Georgia has offered to the United States to use its territory for armaments supply route to Afghanistan, President Saakashvili said in an interview with The Associated Press.
The proposal, which Saakashvili said was first presented to U.S. Vice President Joe Biden when the latter visited Georgia in July, 2009, offers use of Georgia’s Black Sea ports to the Alliance’s military supply ships, and its airports for refueling points.
The report also quotes U.S. Navy Capt. Kevin Aandahl, a spokesman for the U.S. Defence Department's Transportation Command, saying that DoD is aware of Georgia's proposal, but has not substantially explored it.

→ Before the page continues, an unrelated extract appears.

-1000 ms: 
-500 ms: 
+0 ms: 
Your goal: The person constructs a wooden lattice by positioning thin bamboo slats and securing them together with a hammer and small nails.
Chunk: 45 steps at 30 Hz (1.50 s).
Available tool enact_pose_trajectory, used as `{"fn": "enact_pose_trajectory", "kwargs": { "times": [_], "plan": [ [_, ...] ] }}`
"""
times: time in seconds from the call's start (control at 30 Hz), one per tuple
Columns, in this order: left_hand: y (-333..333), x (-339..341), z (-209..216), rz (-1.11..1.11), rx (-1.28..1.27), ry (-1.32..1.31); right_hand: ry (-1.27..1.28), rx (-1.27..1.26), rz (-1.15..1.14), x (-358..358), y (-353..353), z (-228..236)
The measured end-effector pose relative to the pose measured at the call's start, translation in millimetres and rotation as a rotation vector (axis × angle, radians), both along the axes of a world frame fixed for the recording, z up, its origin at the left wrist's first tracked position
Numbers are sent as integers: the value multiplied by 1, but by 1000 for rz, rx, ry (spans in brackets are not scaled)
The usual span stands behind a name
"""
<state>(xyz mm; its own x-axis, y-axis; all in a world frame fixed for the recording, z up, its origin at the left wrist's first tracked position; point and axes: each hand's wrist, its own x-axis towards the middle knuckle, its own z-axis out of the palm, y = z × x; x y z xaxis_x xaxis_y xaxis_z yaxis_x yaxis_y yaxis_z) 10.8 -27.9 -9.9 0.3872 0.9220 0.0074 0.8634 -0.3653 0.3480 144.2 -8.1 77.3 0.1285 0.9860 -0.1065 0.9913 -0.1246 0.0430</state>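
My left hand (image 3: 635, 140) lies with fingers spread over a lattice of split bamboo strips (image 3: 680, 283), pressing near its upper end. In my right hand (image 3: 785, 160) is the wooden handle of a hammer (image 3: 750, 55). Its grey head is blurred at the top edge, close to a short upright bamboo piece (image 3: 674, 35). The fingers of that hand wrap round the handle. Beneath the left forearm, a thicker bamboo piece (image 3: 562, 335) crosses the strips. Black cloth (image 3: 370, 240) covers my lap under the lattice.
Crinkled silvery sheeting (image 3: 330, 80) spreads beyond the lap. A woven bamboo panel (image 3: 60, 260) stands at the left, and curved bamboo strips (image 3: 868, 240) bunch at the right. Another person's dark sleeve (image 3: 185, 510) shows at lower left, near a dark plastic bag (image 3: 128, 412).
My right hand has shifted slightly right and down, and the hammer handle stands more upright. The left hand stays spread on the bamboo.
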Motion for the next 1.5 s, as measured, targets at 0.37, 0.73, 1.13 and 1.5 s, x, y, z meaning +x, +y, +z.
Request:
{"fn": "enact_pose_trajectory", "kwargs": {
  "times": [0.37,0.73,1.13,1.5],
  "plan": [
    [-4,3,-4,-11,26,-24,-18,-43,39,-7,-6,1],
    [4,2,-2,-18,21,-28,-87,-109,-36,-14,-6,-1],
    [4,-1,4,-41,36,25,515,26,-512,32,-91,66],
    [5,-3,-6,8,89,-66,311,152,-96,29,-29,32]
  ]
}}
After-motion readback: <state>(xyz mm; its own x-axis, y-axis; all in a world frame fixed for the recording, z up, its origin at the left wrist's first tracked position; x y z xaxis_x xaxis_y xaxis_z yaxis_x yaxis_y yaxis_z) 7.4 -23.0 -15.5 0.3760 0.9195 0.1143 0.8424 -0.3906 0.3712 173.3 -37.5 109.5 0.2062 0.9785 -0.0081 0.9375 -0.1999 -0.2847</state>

In March, 2005 Georgia and NATO signed an agreement envisaging use of Georgia’s air space, road and rail infrastructure for transit purposes by NATO to send supplies for its troops in Afghanistan. The route operating through Georgia, however, is not sanctioned for arms shipments.
“I don't think that Russia can openly object to this,” Saakashvili was quoted as saying in the interview.
“The best containment of Russia's adventures in this region is political,” he said. “I don't think the Americans have the resources to do it militarily, and I don't think this route can in any way even indirectly serve as military containment or deterrence.”
Georgia sent a company-size unit to Afghanistan to contribute NATO-led forces and in addition it plans to send a battalion-size force this spring.